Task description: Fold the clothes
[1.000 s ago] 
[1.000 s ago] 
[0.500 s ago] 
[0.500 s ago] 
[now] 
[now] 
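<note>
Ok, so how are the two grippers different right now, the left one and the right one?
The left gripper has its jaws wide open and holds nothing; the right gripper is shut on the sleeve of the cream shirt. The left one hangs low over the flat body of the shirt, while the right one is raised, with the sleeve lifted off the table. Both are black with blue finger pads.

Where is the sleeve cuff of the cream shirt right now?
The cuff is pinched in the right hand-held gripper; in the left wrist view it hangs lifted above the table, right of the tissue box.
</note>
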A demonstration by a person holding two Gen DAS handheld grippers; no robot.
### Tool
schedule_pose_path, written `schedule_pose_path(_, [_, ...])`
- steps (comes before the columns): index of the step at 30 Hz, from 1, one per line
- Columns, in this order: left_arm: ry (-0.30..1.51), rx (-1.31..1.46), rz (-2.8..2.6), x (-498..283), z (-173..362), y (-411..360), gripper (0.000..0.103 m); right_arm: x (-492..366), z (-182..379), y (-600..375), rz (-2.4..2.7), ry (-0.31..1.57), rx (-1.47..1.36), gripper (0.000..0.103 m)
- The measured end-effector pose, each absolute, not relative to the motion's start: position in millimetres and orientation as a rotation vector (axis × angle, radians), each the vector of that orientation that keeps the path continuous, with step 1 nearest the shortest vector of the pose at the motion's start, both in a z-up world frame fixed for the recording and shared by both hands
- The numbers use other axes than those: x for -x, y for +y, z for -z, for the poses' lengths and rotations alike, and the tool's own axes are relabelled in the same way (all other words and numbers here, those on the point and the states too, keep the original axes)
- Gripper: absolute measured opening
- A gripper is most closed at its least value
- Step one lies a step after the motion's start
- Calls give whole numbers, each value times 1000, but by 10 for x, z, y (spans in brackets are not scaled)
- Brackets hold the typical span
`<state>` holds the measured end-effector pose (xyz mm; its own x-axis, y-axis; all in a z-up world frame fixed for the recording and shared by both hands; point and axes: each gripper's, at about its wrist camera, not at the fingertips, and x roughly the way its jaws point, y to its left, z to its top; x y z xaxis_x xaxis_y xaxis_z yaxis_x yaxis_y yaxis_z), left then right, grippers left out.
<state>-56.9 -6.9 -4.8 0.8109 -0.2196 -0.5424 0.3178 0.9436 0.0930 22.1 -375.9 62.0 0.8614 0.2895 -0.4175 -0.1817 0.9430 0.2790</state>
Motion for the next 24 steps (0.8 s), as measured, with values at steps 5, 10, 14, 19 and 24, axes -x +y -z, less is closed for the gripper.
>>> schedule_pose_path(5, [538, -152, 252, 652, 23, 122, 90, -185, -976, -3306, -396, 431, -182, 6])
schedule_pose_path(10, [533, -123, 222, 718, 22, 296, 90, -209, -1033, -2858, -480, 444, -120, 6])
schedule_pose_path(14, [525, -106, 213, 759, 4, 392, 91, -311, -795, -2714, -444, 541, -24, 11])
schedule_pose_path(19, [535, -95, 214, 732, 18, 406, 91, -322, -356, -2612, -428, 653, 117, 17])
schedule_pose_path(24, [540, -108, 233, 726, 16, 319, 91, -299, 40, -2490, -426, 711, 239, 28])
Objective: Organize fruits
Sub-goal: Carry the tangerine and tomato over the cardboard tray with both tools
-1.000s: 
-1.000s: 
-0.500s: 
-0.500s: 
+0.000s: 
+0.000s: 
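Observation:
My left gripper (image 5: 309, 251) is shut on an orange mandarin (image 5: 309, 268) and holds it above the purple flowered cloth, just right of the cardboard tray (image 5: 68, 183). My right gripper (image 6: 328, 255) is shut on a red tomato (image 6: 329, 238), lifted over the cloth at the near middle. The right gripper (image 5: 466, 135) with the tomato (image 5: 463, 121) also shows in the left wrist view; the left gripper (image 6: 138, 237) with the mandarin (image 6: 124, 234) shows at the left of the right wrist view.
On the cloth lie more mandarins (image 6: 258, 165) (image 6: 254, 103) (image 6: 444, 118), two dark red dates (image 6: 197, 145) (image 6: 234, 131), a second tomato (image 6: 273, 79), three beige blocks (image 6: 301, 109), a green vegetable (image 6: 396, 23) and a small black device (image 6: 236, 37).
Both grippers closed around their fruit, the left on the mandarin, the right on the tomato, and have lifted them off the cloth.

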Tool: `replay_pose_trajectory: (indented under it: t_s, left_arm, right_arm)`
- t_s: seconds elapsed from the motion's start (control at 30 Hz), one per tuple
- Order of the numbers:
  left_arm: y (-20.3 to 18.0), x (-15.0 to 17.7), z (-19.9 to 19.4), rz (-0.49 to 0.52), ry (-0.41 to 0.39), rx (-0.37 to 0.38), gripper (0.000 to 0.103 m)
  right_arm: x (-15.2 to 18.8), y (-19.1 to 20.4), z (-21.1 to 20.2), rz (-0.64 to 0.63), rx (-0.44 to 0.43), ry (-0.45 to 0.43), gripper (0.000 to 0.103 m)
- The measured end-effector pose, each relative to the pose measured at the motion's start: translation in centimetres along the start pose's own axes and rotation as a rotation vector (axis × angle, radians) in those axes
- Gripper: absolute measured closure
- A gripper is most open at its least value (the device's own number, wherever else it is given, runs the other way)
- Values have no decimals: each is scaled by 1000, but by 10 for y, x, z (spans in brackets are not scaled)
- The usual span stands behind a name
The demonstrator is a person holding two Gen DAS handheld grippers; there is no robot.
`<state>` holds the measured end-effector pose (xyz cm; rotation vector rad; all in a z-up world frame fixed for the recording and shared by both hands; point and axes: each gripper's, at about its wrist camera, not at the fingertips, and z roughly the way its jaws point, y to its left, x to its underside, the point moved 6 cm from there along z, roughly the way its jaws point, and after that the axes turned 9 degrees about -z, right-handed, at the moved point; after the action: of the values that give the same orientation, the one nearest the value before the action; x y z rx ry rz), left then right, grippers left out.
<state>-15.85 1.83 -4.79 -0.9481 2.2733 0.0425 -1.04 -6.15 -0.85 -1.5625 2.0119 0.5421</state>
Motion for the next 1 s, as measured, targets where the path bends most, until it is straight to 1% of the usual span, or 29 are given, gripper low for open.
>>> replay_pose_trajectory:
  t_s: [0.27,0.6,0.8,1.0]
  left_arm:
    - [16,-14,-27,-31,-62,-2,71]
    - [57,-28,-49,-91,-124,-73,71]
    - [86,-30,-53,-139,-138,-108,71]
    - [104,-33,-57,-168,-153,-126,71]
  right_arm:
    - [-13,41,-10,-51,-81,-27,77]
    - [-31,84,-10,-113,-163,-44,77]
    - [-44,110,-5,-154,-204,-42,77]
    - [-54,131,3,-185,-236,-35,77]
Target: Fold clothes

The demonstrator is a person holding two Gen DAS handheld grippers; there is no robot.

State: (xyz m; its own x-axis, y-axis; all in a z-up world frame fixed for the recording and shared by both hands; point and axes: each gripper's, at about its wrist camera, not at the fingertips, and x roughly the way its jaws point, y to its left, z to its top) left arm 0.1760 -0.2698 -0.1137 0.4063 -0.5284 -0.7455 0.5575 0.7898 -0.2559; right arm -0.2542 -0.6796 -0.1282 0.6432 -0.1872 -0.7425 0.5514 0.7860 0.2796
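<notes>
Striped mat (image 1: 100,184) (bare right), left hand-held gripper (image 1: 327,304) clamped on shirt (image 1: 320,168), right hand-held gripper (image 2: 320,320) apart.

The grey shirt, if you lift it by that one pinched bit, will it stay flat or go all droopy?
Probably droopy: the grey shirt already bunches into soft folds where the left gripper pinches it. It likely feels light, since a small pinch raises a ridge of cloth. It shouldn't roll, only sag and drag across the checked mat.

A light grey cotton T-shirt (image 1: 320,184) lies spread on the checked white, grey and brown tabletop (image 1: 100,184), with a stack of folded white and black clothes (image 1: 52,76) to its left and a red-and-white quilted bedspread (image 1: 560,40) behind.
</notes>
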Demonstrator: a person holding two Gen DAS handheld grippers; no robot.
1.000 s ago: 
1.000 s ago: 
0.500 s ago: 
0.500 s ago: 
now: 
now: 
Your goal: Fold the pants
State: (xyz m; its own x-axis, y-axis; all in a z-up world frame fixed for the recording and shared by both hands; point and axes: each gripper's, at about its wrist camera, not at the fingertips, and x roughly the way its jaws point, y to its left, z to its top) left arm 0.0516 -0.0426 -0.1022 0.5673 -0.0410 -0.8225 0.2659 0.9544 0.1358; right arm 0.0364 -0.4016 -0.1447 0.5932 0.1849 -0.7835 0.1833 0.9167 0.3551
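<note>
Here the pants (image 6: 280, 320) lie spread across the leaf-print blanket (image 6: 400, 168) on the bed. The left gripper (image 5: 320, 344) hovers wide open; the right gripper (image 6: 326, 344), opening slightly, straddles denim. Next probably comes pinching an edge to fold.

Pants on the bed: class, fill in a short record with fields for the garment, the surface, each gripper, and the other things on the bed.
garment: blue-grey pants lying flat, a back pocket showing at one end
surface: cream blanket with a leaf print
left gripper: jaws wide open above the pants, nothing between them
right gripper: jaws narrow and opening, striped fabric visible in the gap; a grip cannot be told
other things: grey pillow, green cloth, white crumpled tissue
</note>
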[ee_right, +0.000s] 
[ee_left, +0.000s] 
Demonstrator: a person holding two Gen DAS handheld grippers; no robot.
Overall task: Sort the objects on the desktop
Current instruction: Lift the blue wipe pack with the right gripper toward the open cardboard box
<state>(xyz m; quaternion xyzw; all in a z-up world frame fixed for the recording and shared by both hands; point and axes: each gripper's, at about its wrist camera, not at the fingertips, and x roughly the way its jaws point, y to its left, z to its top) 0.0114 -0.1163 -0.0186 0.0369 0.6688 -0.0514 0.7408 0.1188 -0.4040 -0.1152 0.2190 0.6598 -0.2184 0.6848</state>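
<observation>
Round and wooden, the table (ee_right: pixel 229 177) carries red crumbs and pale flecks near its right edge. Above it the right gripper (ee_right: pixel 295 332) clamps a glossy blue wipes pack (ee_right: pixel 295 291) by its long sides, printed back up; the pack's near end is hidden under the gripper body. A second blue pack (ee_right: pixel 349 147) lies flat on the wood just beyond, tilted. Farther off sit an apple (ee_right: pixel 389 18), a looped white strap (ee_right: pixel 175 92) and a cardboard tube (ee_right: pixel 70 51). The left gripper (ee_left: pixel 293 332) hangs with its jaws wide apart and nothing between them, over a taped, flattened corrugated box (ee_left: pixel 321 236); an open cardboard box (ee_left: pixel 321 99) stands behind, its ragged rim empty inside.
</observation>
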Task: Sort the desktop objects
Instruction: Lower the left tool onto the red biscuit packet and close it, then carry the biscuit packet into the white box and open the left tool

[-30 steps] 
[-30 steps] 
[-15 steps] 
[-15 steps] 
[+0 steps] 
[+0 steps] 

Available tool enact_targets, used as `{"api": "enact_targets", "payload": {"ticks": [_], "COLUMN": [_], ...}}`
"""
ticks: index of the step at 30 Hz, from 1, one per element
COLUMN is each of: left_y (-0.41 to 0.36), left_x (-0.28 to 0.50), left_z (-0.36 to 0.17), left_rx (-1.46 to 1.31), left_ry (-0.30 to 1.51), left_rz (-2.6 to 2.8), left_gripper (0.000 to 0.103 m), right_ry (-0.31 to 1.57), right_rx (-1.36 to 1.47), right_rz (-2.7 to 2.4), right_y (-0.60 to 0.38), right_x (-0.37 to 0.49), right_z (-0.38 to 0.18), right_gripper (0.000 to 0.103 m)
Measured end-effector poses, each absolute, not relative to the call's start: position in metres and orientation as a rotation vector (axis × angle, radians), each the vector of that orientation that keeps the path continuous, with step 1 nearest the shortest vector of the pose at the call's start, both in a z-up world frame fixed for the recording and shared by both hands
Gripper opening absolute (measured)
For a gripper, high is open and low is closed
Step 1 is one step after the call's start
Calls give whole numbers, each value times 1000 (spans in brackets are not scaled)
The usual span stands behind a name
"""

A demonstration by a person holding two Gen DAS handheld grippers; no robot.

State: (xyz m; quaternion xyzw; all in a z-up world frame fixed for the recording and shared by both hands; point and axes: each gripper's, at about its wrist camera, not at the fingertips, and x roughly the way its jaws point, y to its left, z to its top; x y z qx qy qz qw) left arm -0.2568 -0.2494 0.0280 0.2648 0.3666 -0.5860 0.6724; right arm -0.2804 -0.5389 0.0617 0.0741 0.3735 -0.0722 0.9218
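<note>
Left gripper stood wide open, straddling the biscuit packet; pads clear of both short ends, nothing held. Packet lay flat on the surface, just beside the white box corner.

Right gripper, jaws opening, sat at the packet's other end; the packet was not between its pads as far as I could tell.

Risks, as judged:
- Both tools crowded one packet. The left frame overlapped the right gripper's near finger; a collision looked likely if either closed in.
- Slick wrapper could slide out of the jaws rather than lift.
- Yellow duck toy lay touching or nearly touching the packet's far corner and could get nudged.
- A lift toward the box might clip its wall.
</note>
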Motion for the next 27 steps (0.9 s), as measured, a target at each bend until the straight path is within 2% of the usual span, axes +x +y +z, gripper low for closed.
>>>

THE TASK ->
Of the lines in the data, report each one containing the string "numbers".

OUTPUT FOR THIS TASK ->
- The numbers use other axes than those: x for -x, y for +y, z for -z, for the poses' lengths and rotations alike, and the tool's own axes are relabelled in the same way (all other words and numbers here, those on the point and the states too, keep the original axes)
- Calls give whole numbers, each value times 1000, but by 10 for x, z, y (spans in brackets are not scaled)
- Order of the numbers:
Calls give whole numbers, each value times 1000 (spans in brackets are not scaled)

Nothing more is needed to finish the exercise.